At the request of the Swiss government, an ethics panel has weighed in on the "dignity" of plants and opined that the arbitrary killing of flora is morally wrong. This is no hoax. The concept of what could be called "plant rights" is being seriously debated.I wish I were kidding. Read the whole thing for even more ridiculousness. And writer Wesley J. Smith of the Weekly Standard pretty much nails the reason that things like this have come to pass:
A few years ago the Swiss added to their national constitution a provision requiring "account to be taken of the dignity of creation when handling animals, plants and other organisms." No one knew exactly what it meant, so they asked the Swiss Federal Ethics Committee on Non-Human Biotechnology to figure it out. The resulting report, "The Dignity of Living Beings with Regard to Plants," is enough to short circuit the brain.

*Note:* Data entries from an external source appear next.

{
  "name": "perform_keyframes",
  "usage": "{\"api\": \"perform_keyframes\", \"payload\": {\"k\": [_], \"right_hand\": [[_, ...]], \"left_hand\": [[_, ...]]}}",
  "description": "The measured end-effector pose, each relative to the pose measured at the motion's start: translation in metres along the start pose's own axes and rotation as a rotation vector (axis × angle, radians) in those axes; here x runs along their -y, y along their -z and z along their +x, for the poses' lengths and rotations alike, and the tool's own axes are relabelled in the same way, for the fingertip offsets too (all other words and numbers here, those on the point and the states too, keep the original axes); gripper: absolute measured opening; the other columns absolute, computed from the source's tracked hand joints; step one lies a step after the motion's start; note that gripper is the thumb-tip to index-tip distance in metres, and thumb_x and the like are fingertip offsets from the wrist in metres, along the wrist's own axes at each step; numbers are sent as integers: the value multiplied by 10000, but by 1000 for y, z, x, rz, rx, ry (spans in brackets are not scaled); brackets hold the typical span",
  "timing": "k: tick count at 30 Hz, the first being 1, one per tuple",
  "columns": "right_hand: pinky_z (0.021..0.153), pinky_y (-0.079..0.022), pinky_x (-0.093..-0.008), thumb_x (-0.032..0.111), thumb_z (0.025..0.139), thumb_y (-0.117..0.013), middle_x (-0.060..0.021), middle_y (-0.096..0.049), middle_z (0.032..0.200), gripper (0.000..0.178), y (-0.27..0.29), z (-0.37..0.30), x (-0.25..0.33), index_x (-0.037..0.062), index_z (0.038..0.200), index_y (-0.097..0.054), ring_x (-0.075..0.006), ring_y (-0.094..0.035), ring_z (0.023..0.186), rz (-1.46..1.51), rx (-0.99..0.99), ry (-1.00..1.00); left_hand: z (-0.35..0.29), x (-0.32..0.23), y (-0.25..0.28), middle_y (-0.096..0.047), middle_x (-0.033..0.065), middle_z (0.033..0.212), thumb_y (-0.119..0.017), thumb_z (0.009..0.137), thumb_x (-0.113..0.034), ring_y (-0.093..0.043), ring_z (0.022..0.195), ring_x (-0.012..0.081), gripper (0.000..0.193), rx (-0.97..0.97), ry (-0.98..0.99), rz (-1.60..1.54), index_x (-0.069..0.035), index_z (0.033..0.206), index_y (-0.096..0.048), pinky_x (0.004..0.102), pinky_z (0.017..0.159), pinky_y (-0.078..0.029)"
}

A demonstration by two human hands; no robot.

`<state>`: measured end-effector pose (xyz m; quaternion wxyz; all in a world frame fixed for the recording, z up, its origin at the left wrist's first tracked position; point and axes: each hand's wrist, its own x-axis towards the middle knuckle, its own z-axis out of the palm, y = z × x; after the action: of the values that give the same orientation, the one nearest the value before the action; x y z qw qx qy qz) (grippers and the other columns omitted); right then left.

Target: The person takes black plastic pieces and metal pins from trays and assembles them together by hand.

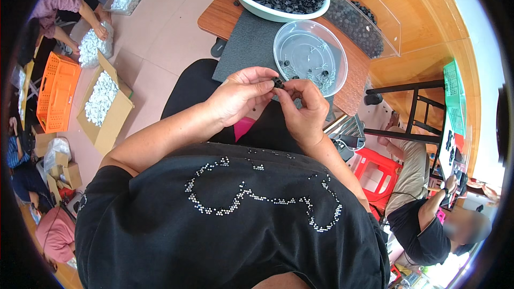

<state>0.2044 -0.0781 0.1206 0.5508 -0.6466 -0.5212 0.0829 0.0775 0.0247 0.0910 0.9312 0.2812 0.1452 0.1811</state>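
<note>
Between the fingertips of my two hands is a small round black part (278, 82), held above my lap at the table's near edge. My left hand (243, 90) pinches it from the left, thumb and forefinger closed. From the right, my right hand (306, 106) closes thumb and forefinger at the same part; its exact grip is partly hidden by the fingers. Just beyond my hands stands a clear round tub (310, 48) with small silvery pins or screws and a few black parts in it. A grey mat (243, 43) lies under the tub.
A pale basin (267, 12) heaped with black parts stands on the brown table (214, 16). Right of it is a clear bin (396, 32) of similar parts. At left are a cardboard box (124, 111) of white pieces and an orange crate (56, 91). Other people work on both sides.
</note>
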Motion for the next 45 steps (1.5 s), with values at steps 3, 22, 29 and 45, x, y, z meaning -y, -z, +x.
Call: {"api": "perform_keyframes", "payload": {"k": [3, 22, 29, 45], "right_hand": [[523, -466, -235, -24, 702, -709, -76, -608, 727, 161, 1, 3, 2, 4, 828, -611, -125, -586, 589, -62, 22, 72], [528, -474, -241, -43, 698, -699, -85, -622, 736, 172, -2, -1, 1, 2, 847, -623, -142, -602, 601, -52, -40, 120], [576, -464, -214, -61, 718, -691, -90, -622, 754, 126, 2, 0, 6, -29, 823, -628, -110, -586, 660, 8, 18, 0], [654, -472, -246, 106, 760, -719, -75, -612, 823, 171, 5, 5, -17, 9, 895, -678, -110, -581, 708, 563, 315, -439]], "left_hand": [[0, -2, -5, -606, 44, 963, -560, 882, -62, -572, 890, 117, 170, -47, -20, 2, -39, 1049, -580, 244, 824, -465], [-6, -3, -16, -569, 115, 1144, -504, 912, -71, -557, 1033, 191, 222, -43, -54, 63, -28, 1126, -542, 332, 946, -428], [-8, -4, -23, -590, 68, 1080, -483, 908, -23, -559, 962, 118, 225, -43, -139, 212, 5, 1125, -532, 255, 871, -457], [-14, 0, -11, -626, 81, 992, -481, 918, -36, -593, 914, 119, 207, -63, -221, 694, 22, 1101, -557, 240, 816, -475]]}}
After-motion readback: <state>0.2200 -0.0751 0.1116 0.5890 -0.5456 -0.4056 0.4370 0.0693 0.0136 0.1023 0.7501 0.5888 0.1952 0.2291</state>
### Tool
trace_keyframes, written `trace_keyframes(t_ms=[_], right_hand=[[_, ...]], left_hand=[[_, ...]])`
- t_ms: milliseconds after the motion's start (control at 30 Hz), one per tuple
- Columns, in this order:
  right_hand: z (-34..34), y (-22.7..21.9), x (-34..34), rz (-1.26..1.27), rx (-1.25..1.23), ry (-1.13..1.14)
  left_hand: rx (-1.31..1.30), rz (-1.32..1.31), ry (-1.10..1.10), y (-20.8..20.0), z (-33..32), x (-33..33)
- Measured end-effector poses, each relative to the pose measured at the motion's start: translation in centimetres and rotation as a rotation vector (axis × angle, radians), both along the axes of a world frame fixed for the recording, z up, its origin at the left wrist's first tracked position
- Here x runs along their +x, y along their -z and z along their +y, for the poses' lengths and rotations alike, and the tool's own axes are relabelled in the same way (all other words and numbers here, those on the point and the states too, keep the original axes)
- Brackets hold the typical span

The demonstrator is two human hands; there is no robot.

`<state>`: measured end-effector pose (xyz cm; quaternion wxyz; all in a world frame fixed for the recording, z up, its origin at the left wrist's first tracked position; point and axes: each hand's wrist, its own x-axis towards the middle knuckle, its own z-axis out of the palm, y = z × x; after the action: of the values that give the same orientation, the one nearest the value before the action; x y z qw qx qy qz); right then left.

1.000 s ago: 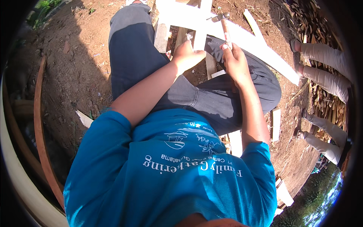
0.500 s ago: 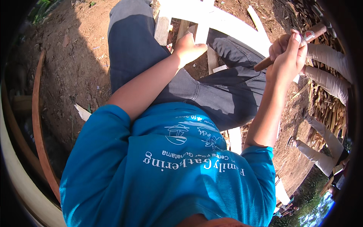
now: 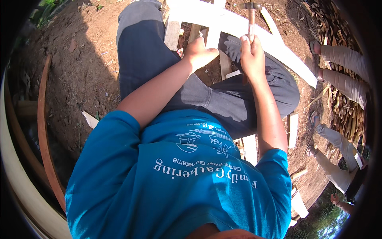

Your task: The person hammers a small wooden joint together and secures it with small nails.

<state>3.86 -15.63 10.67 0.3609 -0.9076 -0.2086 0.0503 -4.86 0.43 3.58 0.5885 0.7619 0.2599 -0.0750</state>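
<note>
My right hand (image 3: 253,59) grips a hammer (image 3: 251,24) by its wooden handle, the metal head pointing away from me over a pale, sunlit board (image 3: 270,46). My left hand (image 3: 200,55) is closed, thumb and fingers pinched together, close to the crossing wooden slats (image 3: 212,38). Whatever those fingers hold is too small or hidden to name; a tiny bright spot shows at their tips. A shorter slat (image 3: 172,35) lies left of the left hand, next to my bent knee.
Bare soil (image 3: 95,51) surrounds me. Long curved-looking planks (image 3: 44,131) are at the left. On the right are another person's legs (image 3: 344,59), with a second person's legs (image 3: 334,159) nearer, beside a stack of thin wood (image 3: 346,117). Loose offcuts (image 3: 298,203) lie at lower right.
My right hand has swung the hammer from the raised right side inward and away from me, so its head now shows over the board. My left hand has stayed nearly in place.
</note>
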Motion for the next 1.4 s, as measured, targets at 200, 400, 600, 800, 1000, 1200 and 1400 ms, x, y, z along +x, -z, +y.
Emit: trace_keyframes(t_ms=[200, 400, 600, 800, 1000, 1200, 1400], right_hand=[[1.8, -10.1, -0.1, 0.061, 0.437, 0.033], [0.4, -4.7, -0.5, -0.26, 0.418, 0.068], [1.6, -8.2, -1.4, 0.07, 0.453, 0.037], [1.2, -0.6, -0.5, 0.109, -0.197, -0.098], [3.4, -11.2, -1.8, -0.089, 0.705, -0.006], [0.2, -0.6, -0.2, 0.144, -0.306, -0.192], [2.8, -9.4, -0.8, 0.04, 0.646, -0.021]], left_hand=[[-0.09, -0.095, -0.063, 4.0, 0.2, 0.0], [-0.137, -0.111, -0.071, 3.5, -0.6, 0.3], [0.018, -0.023, -0.044, 3.3, 0.5, 0.6], [-0.041, -0.14, -0.018, 3.4, -0.3, 0.3], [-0.001, -0.022, -0.075, 3.7, 0.5, -0.2], [0.011, -0.04, -0.001, 2.1, -0.1, 0.2], [-0.006, -0.044, -0.077, 3.5, 0.6, 0.3]])
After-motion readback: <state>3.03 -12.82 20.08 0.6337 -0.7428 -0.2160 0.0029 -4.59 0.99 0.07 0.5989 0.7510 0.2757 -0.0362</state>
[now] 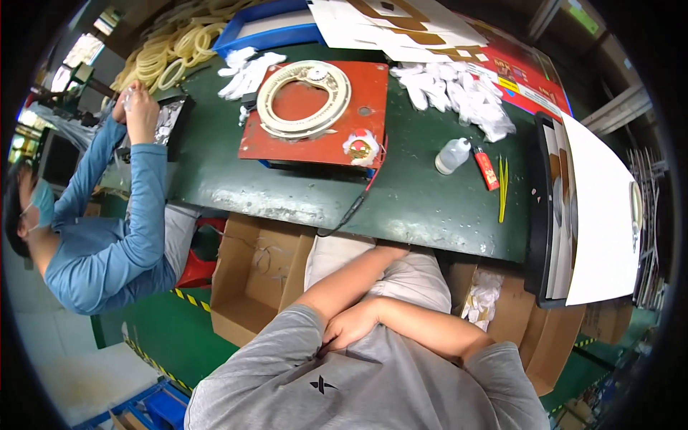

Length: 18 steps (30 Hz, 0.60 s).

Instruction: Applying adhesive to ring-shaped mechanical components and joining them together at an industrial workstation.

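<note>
My arms cross over my lap, away from the work on the table. The left forearm reaches toward the table's front edge, where my left hand (396, 251) is mostly hidden and its fingers do not show. My right hand (352, 324) rests against my grey shirt (401, 373) beside the left elbow, fingers loosely laid and partly tucked out of sight, with nothing seen in it. Ahead, a cream toothed ring (339, 107) lies on a red plate (369, 93). A small round gold-and-red piece (360, 148) sits at its near right corner, and a cable (351, 209) trails off the table edge.
Right of the plate are a squeeze bottle (453, 156), a red lighter (486, 170), yellow tweezers (503, 190) and white gloves (459, 93). A black rack of sheets (541, 215) borders the right. Cardboard boxes (251, 287) flank my legs. A masked co-worker (107, 251) sits left.
</note>
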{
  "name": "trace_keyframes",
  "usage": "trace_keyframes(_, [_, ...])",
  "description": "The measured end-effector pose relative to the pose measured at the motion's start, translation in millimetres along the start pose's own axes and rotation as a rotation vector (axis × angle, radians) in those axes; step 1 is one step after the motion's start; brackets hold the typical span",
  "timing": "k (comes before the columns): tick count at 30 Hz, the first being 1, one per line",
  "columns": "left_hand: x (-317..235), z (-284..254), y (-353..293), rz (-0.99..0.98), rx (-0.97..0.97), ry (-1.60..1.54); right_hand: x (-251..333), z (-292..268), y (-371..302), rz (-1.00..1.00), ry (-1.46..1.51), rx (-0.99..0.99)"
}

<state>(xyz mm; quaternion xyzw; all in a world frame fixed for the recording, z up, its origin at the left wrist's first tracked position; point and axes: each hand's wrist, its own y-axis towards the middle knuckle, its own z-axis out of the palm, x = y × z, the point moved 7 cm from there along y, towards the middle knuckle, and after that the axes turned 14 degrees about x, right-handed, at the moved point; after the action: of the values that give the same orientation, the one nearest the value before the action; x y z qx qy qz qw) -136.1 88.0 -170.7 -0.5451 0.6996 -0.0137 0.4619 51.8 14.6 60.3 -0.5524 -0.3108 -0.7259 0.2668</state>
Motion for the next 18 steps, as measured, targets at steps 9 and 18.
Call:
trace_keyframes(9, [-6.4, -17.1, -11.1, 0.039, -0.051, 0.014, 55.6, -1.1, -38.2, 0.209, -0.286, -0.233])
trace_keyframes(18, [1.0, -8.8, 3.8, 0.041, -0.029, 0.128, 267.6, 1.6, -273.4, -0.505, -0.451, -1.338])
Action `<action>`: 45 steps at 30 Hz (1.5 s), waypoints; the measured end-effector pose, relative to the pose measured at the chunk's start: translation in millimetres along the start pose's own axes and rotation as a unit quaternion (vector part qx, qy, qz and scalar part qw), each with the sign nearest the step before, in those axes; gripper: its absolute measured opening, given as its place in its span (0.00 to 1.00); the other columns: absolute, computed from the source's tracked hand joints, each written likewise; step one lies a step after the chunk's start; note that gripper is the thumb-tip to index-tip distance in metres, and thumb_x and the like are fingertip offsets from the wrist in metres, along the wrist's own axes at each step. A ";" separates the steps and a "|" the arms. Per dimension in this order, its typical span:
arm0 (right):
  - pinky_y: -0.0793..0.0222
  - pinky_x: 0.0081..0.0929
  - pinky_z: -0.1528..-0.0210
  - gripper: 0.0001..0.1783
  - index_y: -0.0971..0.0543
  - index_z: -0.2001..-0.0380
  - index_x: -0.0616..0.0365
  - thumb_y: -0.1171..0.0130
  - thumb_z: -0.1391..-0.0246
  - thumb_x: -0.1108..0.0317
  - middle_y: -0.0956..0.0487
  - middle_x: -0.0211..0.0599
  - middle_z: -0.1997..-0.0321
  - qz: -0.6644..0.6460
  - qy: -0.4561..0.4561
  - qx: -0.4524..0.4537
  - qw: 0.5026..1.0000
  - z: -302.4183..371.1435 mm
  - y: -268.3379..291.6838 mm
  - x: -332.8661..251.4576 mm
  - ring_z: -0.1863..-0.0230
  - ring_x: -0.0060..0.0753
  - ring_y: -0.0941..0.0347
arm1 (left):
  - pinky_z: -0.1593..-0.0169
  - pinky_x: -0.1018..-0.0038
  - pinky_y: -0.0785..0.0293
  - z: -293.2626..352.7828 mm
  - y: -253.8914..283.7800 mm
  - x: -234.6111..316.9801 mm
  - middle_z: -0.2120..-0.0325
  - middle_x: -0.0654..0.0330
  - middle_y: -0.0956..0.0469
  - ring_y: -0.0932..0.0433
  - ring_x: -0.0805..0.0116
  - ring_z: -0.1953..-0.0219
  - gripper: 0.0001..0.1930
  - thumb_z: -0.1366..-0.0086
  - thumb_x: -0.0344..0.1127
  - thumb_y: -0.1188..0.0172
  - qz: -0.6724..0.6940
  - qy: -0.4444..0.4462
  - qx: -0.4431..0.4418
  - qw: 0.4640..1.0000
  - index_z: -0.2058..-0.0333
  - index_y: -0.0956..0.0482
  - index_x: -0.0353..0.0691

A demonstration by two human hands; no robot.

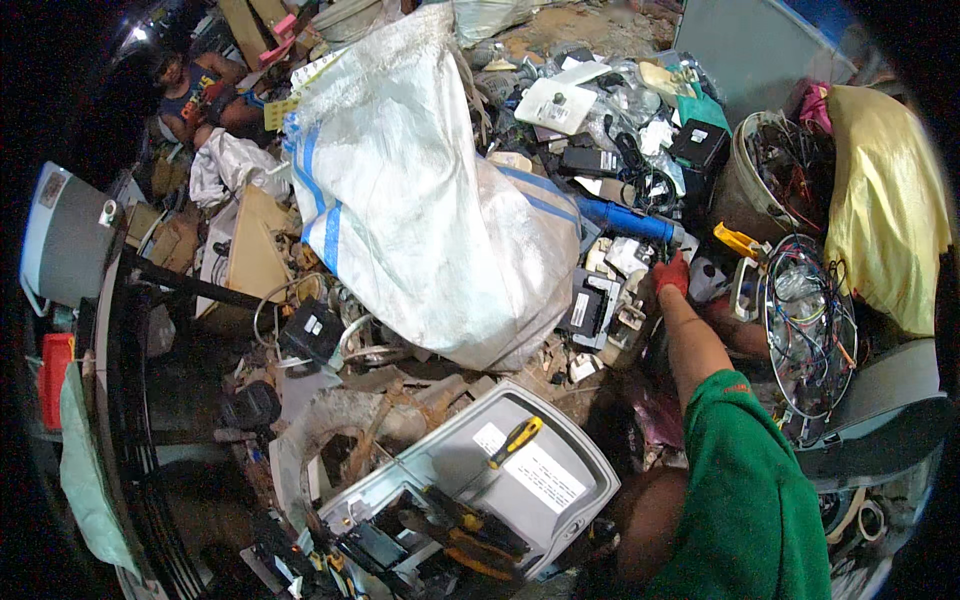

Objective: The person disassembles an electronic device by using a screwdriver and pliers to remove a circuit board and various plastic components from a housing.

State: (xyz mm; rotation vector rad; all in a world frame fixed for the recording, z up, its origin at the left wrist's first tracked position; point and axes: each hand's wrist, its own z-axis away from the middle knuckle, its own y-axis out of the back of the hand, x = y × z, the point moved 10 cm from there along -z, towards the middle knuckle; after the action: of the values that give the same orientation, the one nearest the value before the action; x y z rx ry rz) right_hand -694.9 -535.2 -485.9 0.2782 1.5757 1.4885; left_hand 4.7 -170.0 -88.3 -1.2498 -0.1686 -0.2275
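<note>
My right hand [673, 273], in a red glove, reaches out into the scrap pile with the green-sleeved arm behind it. It is just below the end of a blue cylinder [630, 218]; whether they touch I cannot tell. Its fingertips are hidden, so any grip does not show. Small white plastic parts [627, 256] and a black-and-grey device [588, 308] lie to its left. My left hand is out of view. Nearer me, a yellow-and-black screwdriver [516, 443] rests on a grey plastic casing [600, 465], beside dark pliers-like tools [470, 525].
A large white sack [410, 190] with blue stripes fills the middle. On the right stand a bucket of wires [745, 185], a wire basket of cables [810, 330] and a yellow sack [885, 200]. Another person [205, 90] sits at the far left.
</note>
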 end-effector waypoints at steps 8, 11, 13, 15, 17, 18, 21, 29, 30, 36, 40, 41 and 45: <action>0.32 0.46 0.43 0.29 0.30 0.41 0.58 0.47 0.44 0.57 0.23 0.60 0.50 -0.257 0.172 0.023 0.951 112.5 35.9 -35.6 0.48 0.62 0.26 | 0.69 0.76 0.30 29.3 13.9 56.6 0.49 0.53 0.26 0.27 0.74 0.72 0.34 0.43 0.36 0.47 -0.095 -0.118 0.025 0.988 0.35 0.37 0.49; 0.34 0.45 0.42 0.39 0.36 0.35 0.52 0.47 0.48 0.44 0.28 0.58 0.40 -0.048 0.203 -0.087 0.974 135.4 -9.7 -4.5 0.38 0.55 0.32 | 0.63 0.73 0.30 35.7 30.0 71.2 0.48 0.52 0.26 0.26 0.71 0.68 0.35 0.42 0.37 0.47 -0.045 -0.058 -0.026 0.997 0.33 0.40 0.51; 0.32 0.48 0.45 0.37 0.27 0.43 0.51 0.48 0.48 0.37 0.24 0.49 0.42 0.164 0.248 -0.289 0.910 147.2 -55.7 1.6 0.40 0.46 0.29 | 0.59 0.71 0.31 38.6 29.9 58.6 0.47 0.52 0.26 0.26 0.69 0.66 0.35 0.41 0.37 0.48 0.032 0.073 -0.112 0.990 0.32 0.42 0.52; 0.30 0.50 0.48 0.38 0.18 0.51 0.50 0.49 0.49 0.29 0.21 0.40 0.45 0.265 0.418 -0.399 0.772 162.4 -52.8 -37.5 0.42 0.38 0.27 | 0.56 0.69 0.31 36.4 34.9 56.2 0.46 0.51 0.27 0.26 0.66 0.63 0.36 0.41 0.37 0.47 0.032 0.093 -0.134 0.986 0.33 0.42 0.51; 0.26 0.42 0.56 0.23 0.19 0.58 0.53 0.47 0.45 0.46 0.18 0.38 0.55 0.289 0.509 -0.221 0.780 122.2 27.8 -116.2 0.56 0.40 0.22 | 0.53 0.68 0.30 25.4 43.3 74.6 0.46 0.51 0.26 0.25 0.63 0.60 0.35 0.43 0.36 0.47 -0.051 -0.053 -0.079 0.994 0.34 0.40 0.49; 0.24 0.36 0.59 0.15 0.19 0.62 0.55 0.44 0.45 0.56 0.17 0.38 0.58 0.425 0.450 -0.227 0.752 85.1 65.9 -131.8 0.61 0.39 0.21 | 0.52 0.67 0.30 22.4 38.3 73.8 0.46 0.50 0.26 0.25 0.62 0.59 0.35 0.44 0.36 0.47 -0.075 -0.087 -0.073 0.991 0.34 0.39 0.48; 0.23 0.43 0.63 0.26 0.24 0.53 0.53 0.43 0.45 0.44 0.20 0.39 0.62 -0.209 0.424 -0.290 0.832 67.3 231.6 -257.4 0.64 0.41 0.22 | 0.49 0.64 0.29 16.2 13.3 64.1 0.46 0.50 0.26 0.24 0.58 0.55 0.35 0.46 0.35 0.46 -0.120 -0.153 -0.058 0.979 0.36 0.36 0.44; 0.22 0.37 0.65 0.20 0.23 0.50 0.54 0.44 0.38 0.54 0.18 0.40 0.60 -0.361 0.283 -0.384 0.801 263.2 333.7 -297.9 0.65 0.35 0.21 | 0.40 0.57 0.27 24.6 -26.5 39.4 0.45 0.49 0.26 0.23 0.48 0.47 0.34 0.51 0.31 0.44 -0.122 -0.195 -0.106 0.967 0.41 0.30 0.36; 0.23 0.35 0.64 0.20 0.22 0.50 0.56 0.44 0.38 0.54 0.17 0.39 0.61 -0.383 0.294 -0.428 0.764 304.0 328.1 -293.4 0.66 0.34 0.21 | 0.42 0.56 0.26 23.8 -17.6 40.7 0.46 0.48 0.25 0.23 0.48 0.48 0.32 0.51 0.31 0.44 -0.138 -0.215 -0.046 0.966 0.42 0.29 0.35; 0.29 0.30 0.47 0.23 0.26 0.44 0.60 0.44 0.38 0.60 0.19 0.41 0.53 -0.314 0.508 -0.453 0.662 531.5 313.1 -299.1 0.54 0.32 0.24 | 0.43 0.56 0.27 31.3 -61.0 7.7 0.45 0.49 0.26 0.25 0.50 0.45 0.35 0.50 0.26 0.41 -0.257 -0.245 -0.084 0.931 0.39 0.32 0.39; 0.46 0.34 0.30 0.42 0.44 0.31 0.58 0.38 0.44 0.56 0.36 0.52 0.32 -0.334 0.538 -0.410 0.656 613.8 321.0 -295.0 0.31 0.46 0.40 | 0.37 0.59 0.33 46.5 -96.8 -19.4 0.41 0.54 0.30 0.30 0.55 0.40 0.42 0.51 0.28 0.35 -0.317 -0.255 -0.104 0.908 0.35 0.39 0.38; 0.51 0.34 0.28 0.44 0.46 0.30 0.59 0.37 0.44 0.57 0.40 0.50 0.29 -0.322 0.544 -0.408 0.658 622.4 322.1 -285.8 0.28 0.44 0.45 | 0.36 0.60 0.35 52.3 -104.9 -23.5 0.40 0.54 0.31 0.30 0.56 0.39 0.43 0.51 0.29 0.34 -0.373 -0.275 -0.100 0.881 0.34 0.40 0.38; 0.40 0.30 0.35 0.35 0.38 0.34 0.60 0.39 0.42 0.66 0.28 0.40 0.39 -0.390 0.478 -0.551 0.562 642.1 310.6 -256.3 0.39 0.30 0.33 | 0.37 0.62 0.34 62.2 -108.7 -44.9 0.40 0.56 0.31 0.30 0.58 0.40 0.43 0.48 0.30 0.31 -0.415 -0.246 -0.110 0.869 0.33 0.42 0.38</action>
State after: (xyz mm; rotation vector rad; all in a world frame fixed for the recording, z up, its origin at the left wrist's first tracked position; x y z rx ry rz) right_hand -215.5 -209.0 2.2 -1.9838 0.7906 1.5435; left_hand -67.3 -139.7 19.4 -1.3812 -1.1641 -0.6812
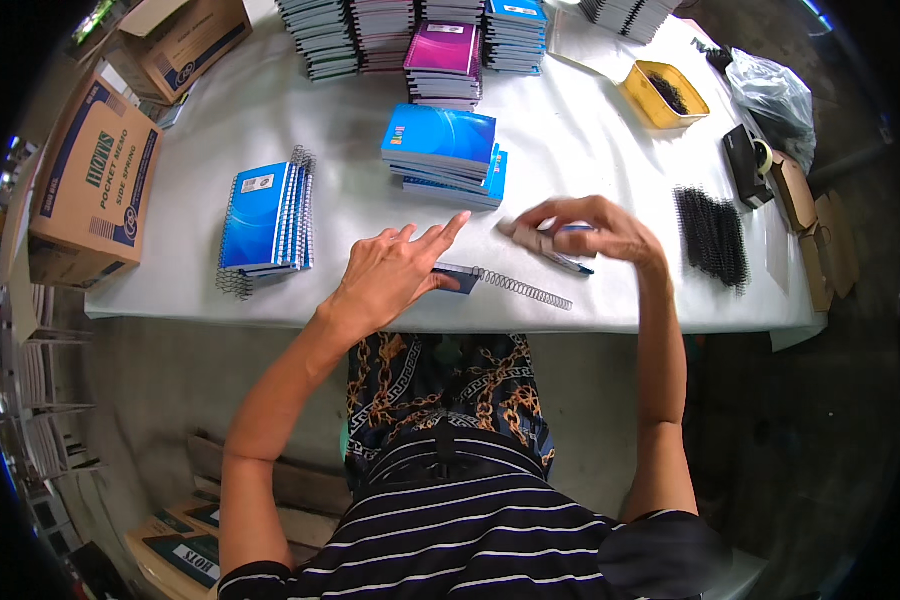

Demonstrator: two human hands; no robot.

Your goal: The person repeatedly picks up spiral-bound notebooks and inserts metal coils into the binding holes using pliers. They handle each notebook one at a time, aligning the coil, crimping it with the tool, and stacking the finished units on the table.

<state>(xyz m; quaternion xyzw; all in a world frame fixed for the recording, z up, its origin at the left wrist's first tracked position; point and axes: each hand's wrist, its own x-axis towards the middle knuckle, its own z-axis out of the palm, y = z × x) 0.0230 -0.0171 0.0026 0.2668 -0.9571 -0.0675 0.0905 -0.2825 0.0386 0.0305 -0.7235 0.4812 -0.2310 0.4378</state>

A "clear majority" of the panel adopted what it called a "biocentric" moral view, meaning that "living organisms should be considered morally for their own sake because they are alive." Thus, the panel determined that we cannot claim "absolute ownership" over plants and, moreover, that "individual plants have an inherent worth." This means that "we may not use them just as we please, even if the plant community is not in danger, or if our actions do not endanger the species, or if we are not acting arbitrarily."
Why is this happening? Our accelerating rejection of the Judeo-Christian world view, which upholds the unique dignity and moral worth of human beings, is driving us crazy. Once we knocked our species off its pedestal, it was only logical that we would come to see fauna and flora as entitled to rights.And the craziness goes on and on....
And this is just plain weird: An Antarctic fur seal was captured on tape while trying to have sex with a penguin. (Said penguin would normally be dinner for the seal, which gives new meaning to the term "playing with your food.")
This is weird too, but funny: Some residents of the Greek Island of Lesbos (i.e. the original "Lesbians") have sued to stop gay groups from using the term to describe themselves.